# What you have to do
As you print the data below, keep every line exactly as it is and leave the images behind.

# Exercise inputs
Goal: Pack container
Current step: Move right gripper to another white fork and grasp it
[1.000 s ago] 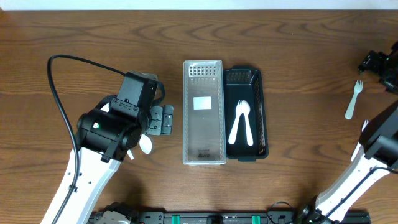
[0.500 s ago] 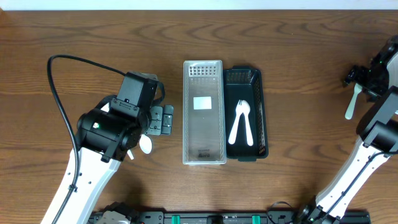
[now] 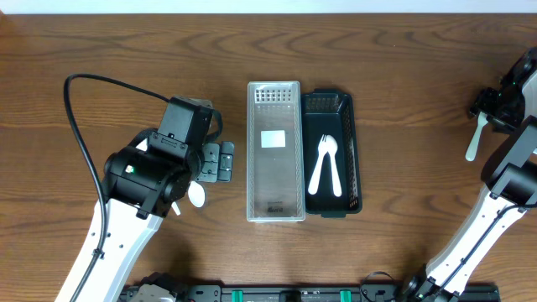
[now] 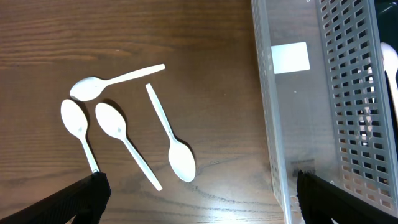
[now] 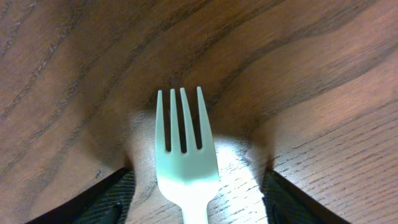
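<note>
A clear plastic container [image 3: 274,201] stands mid-table beside a black basket tray [image 3: 354,151] that holds a white fork and a white spoon [image 3: 325,164]. My left gripper [image 3: 216,161] is open and empty above several white spoons [image 4: 177,149] lying on the wood, left of the clear container [image 4: 292,124]. One spoon bowl [image 3: 195,195] shows under the arm. My right gripper [image 3: 495,109] is at the far right over a white fork [image 3: 473,143]. In the right wrist view the fork [image 5: 183,149] lies on the table between the open fingers [image 5: 196,199], which do not touch it.
A black cable [image 3: 80,126] loops off the left arm. The table's back edge [image 3: 268,10] runs along the top. The right arm's base link [image 3: 512,180] stands at the right edge.
My right gripper has come down and left from the far right edge onto the fork's head end. The left arm and the spoons have not moved.
</note>
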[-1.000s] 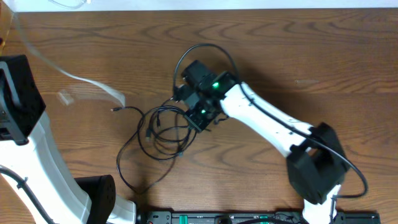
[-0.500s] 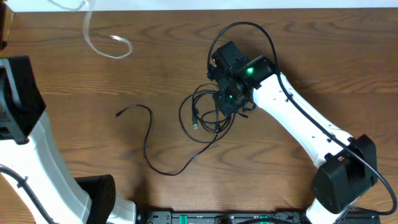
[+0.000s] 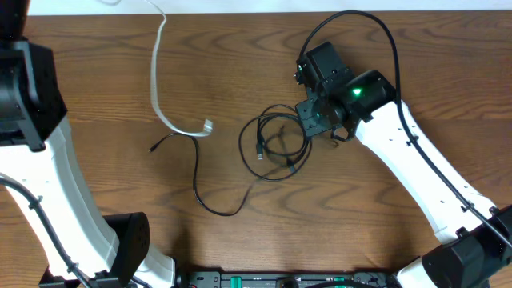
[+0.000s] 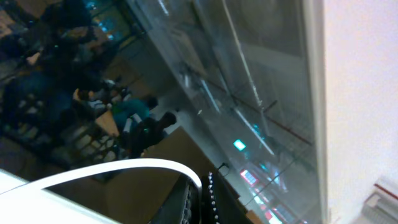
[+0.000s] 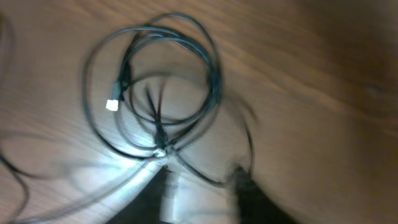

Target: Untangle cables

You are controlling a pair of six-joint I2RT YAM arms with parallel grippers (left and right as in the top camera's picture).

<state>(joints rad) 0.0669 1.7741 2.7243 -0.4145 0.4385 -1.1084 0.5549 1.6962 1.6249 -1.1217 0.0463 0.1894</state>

# Response box
Goal: Pack container
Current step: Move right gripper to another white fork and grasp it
[1.000 s ago] 
[0.500 s ago] 
[now] 
[now] 
[now] 
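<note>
A clear plastic container [image 3: 274,201] stands mid-table beside a black basket tray [image 3: 354,151] that holds a white fork and a white spoon [image 3: 325,164]. My left gripper [image 3: 216,161] is open and empty above several white spoons [image 4: 177,149] lying on the wood, left of the clear container [image 4: 292,124]. One spoon bowl [image 3: 195,195] shows under the arm. My right gripper [image 3: 495,109] is at the far right over a white fork [image 3: 473,143]. In the right wrist view the fork [image 5: 183,149] lies on the table between the open fingers [image 5: 196,199], which do not touch it.
A black cable [image 3: 80,126] loops off the left arm. The table's back edge [image 3: 268,10] runs along the top. The right arm's base link [image 3: 512,180] stands at the right edge.
My right gripper has come down and left from the far right edge onto the fork's head end. The left arm and the spoons have not moved.
</note>
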[-1.000s] 
[-0.500s] 
[+0.000s] 
[+0.000s] 
[+0.000s] 

Target: Untangle cables

You are controlling a pair of six-joint I2RT YAM arms with parallel grippers (left and right as in the top camera's picture).

<state>(joints rad) 0.0669 1.7741 2.7243 -0.4145 0.4385 -1.1084 0.5549 1.6962 1.6249 -1.1217 0.0463 0.1894</state>

The work on this exercise is now complete.